_What to work on_: The answer is to be the full listing, unchanged in every line.

_Data_:
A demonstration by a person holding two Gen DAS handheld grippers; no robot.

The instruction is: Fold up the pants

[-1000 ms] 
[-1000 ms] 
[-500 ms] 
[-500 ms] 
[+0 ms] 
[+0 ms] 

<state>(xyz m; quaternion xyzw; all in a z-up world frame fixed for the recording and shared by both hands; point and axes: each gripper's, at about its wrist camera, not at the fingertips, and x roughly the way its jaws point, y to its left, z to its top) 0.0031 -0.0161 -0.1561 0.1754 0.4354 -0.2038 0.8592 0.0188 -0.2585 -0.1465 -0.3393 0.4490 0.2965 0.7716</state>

_Result_:
A demonstration by a person holding two Gen DAS handheld grippers; no robot.

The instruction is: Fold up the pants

[-1000 ms] 
[-1000 ms] 
[-500 ms] 
[-500 ms] 
[+0 ms] 
[+0 ms] 

<state>(xyz m; quaternion xyzw; all in a z-up world frame fixed for the recording and shared by both hands; point and axes: each gripper's, at about its wrist camera, not at the fingertips, and x roughly the way its jaws point, y to its left, z to its top) 0.0031 -0.0161 -0.1561 0.1754 0.4354 -0.2038 0.8592 0.0188 -0.2585 -0.1465 -0.3393 0.4490 0.2965 0.7716</state>

No more output will be produced.